▶ WORK ITEM
What you return should be the complete listing, unchanged, with no pictures in it.

'''

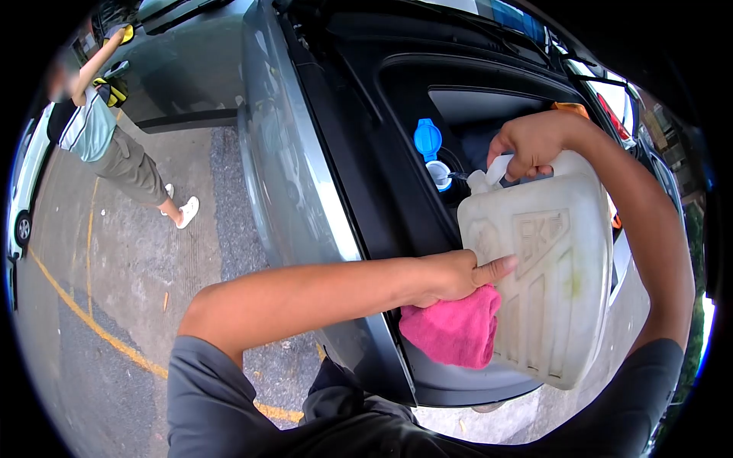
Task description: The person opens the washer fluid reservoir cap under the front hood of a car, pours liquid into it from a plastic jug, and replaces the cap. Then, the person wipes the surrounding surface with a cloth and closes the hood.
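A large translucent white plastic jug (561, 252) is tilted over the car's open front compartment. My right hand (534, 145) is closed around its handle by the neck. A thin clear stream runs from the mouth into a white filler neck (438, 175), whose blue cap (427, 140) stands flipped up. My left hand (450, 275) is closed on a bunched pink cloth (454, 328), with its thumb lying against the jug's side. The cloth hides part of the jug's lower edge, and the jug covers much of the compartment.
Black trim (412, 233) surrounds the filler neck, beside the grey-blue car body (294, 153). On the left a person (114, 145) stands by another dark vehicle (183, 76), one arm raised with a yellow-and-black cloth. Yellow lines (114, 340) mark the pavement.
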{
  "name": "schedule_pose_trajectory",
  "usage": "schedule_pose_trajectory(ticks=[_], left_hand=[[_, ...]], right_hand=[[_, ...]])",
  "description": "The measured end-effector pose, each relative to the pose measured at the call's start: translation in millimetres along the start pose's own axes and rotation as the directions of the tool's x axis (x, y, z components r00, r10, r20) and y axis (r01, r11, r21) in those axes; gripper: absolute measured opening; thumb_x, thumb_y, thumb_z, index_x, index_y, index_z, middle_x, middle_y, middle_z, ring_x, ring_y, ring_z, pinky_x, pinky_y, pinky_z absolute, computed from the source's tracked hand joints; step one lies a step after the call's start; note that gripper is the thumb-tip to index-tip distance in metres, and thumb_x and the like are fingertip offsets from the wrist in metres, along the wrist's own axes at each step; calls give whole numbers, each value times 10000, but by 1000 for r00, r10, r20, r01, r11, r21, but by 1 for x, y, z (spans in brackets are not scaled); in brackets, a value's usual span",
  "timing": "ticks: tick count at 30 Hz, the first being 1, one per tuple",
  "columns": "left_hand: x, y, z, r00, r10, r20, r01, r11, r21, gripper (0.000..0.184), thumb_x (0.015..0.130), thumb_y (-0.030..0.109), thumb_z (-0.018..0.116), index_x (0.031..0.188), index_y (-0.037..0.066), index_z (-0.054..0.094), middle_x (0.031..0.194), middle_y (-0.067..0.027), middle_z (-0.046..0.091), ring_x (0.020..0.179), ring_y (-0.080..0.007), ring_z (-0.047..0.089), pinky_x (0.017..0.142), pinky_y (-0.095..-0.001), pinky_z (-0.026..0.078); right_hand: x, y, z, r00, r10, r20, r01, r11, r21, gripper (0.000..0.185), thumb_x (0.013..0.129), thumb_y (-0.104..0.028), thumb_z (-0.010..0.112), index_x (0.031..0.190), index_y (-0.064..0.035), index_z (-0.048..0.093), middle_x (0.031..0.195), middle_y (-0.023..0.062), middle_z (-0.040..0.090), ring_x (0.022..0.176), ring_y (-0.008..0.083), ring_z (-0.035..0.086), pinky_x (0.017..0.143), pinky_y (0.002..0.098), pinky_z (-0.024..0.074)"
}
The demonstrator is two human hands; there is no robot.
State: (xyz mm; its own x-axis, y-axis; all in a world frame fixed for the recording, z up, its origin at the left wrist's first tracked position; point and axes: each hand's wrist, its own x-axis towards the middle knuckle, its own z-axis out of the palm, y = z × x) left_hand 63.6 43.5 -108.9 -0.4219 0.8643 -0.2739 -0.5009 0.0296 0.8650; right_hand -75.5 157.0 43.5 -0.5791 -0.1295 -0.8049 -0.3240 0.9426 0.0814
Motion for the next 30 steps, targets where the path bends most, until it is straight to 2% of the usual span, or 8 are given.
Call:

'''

▶ RESPONSE
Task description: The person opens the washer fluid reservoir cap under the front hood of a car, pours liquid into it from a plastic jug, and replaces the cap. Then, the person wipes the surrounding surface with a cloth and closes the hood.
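A large translucent white plastic jug (561, 252) is tilted over the car's open front compartment. My right hand (534, 145) is closed around its handle by the neck. A thin clear stream runs from the mouth into a white filler neck (438, 175), whose blue cap (427, 140) stands flipped up. My left hand (450, 275) is closed on a bunched pink cloth (454, 328), with its thumb lying against the jug's side. The cloth hides part of the jug's lower edge, and the jug covers much of the compartment.
Black trim (412, 233) surrounds the filler neck, beside the grey-blue car body (294, 153). On the left a person (114, 145) stands by another dark vehicle (183, 76), one arm raised with a yellow-and-black cloth. Yellow lines (114, 340) mark the pavement.
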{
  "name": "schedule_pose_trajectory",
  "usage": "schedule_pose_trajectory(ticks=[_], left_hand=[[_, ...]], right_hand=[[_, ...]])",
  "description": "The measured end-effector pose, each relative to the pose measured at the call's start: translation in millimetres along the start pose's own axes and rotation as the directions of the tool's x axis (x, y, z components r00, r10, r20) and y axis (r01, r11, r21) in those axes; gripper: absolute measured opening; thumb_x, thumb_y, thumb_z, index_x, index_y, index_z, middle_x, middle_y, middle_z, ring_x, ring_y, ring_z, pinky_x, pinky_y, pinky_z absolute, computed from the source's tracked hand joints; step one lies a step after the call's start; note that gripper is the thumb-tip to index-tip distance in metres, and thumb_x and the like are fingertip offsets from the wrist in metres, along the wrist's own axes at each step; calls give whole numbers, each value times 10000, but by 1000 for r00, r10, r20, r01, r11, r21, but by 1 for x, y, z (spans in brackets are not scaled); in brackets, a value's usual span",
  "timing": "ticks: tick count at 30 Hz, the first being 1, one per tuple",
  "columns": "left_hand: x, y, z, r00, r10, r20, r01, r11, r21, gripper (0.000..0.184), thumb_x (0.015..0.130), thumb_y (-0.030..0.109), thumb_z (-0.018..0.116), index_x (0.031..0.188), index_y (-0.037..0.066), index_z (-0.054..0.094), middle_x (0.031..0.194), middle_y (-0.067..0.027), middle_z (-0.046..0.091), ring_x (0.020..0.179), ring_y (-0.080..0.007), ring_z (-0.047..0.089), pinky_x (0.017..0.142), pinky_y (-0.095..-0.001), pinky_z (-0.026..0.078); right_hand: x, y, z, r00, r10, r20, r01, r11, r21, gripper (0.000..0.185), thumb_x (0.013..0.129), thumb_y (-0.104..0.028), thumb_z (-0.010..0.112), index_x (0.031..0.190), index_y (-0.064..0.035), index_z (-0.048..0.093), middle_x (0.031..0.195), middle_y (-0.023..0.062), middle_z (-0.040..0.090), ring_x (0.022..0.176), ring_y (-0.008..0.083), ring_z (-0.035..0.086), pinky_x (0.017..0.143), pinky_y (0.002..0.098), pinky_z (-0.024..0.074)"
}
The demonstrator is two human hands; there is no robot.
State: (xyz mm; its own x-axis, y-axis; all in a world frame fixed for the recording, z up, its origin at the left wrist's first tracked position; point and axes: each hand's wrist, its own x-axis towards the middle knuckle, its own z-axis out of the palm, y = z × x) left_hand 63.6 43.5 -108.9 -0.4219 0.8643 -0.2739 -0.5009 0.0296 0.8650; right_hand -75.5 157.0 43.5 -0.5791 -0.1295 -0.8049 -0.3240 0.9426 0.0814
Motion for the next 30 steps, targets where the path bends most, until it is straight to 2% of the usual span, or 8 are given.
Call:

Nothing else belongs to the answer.